In "Alms Dealers" [sub reqd] Philip Gourevitch reviews Linda Polman's book, "The Crisis Caravan: What’s Wrong with Humanitarian Aid?" The central thesis of this book (as presented in the review) is that the people who deliver aid are addicted to horror stories and starving kids, and this addiction is fed by those who benefit from aid, whether they be local leaders, militias committing atrocities or even victims who don't wear their prosthetic legs because they can get more attention with their stumps.

This thesis has always made sense to me (see this this and this at my day-job blog, aguanomics). Polman is merely putting data (multiple anecdotes) to the theory.

Here's the simple version: If people give you money because of A, then you don't do anything to stop A. Even better, make A bigger so you get more money. Here's the refined version: Bruce Yandle's theory of Baptists and Bootleggers holds that Bootleggers quietly cheer Baptists' efforts to close liquor stores on the Lord's Day. Closed stores mean less competition for Bootleggers selling booze from their, uh, boots.

Although Baptists and Bootleggers may not be explicitly cooperating, they are seeking the same thing (a ban on legal alcohol sales) for totally opposite reasons. The Baptists are deluded into thinking that the ban will end alcohol drinking; the Bootleggers know that the ban is good for business and their profits.

Now, let's reword that for aid: "The Baptists Activists are deluded into thinking that the ban aid money will end alcohol drinking poverty; the Bootleggers warlords and corrupt politicians know that the ban aid money is good for business and their profits."

Who suffers? Drinkers pay more for their illegal booze, and they are not better off. Tax payers pay higher taxes, and aid beneficiaries are not better off.

What's interesting in Polman's book is the way that Bootleggers warlords and crooked politicians are actively making poor people worse off, to raise their profile and increase the flow of "do something!" money funneled through the Angelina-Bono-Geldof-Sachs pipeline.

I covered a number of these issues, focussing on the discretion that middlemen (aid workers and bankers) have in choosing what actions to take and how much effort to exert in my Public Choice article, "Save the Poor. Shoot some Bankers" [open access], but I was not cynical enough to endogenize poverty.
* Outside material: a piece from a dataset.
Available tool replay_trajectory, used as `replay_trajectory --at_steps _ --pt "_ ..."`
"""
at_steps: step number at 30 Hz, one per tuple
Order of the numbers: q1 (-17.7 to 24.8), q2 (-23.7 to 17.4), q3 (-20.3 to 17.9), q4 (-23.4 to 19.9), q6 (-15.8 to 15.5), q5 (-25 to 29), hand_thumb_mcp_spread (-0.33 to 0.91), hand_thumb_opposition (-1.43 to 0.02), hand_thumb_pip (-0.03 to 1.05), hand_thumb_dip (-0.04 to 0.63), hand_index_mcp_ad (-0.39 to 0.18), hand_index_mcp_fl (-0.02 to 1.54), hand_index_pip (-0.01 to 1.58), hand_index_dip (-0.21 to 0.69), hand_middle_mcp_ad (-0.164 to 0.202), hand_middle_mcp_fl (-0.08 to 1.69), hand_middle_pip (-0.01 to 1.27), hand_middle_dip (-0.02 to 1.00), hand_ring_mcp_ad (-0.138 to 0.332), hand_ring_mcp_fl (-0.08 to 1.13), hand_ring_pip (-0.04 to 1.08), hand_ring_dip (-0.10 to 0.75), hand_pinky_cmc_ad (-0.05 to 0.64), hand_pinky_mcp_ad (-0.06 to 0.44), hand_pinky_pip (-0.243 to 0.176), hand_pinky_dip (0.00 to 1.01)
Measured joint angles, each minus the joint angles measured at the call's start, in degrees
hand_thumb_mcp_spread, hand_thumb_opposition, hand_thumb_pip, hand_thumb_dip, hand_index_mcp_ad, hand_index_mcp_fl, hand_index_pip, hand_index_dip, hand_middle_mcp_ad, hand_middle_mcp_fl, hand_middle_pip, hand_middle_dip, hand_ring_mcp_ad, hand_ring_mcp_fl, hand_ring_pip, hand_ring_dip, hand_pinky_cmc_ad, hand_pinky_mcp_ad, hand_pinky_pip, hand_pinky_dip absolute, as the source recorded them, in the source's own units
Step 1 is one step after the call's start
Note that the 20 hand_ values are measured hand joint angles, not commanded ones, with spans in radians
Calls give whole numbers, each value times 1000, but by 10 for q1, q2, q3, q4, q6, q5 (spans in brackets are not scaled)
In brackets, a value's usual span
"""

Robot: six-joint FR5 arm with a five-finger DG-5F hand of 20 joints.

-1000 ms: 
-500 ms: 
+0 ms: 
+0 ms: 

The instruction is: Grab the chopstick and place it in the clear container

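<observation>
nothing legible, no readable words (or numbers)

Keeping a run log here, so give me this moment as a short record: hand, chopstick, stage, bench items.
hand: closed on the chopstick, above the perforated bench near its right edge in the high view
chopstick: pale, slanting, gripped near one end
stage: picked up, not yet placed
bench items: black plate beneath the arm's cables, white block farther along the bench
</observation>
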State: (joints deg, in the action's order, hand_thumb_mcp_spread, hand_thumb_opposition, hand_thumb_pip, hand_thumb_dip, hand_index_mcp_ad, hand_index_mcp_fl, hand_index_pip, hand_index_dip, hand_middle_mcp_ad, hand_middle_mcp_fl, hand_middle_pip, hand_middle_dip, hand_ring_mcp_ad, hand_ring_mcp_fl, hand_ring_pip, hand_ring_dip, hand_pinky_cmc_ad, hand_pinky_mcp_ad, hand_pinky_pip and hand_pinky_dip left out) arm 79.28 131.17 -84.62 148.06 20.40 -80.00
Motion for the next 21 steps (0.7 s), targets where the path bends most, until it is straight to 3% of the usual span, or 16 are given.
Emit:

Polman's claim that the people in the aid business are actively worsening things for aid recipients, to give themselves job security and more money, is dangerous and damning, but it is fair game for testing evidence for and against.

Even if we give the World Bank, USAID and NGOs a free pass as pure Baptists, then we still have to worry about cynical warlords and politicians who cut off arms and starve their people to keep themselves at the top of the news hour and as beneficiaries of  well-meaning donors who want to do something.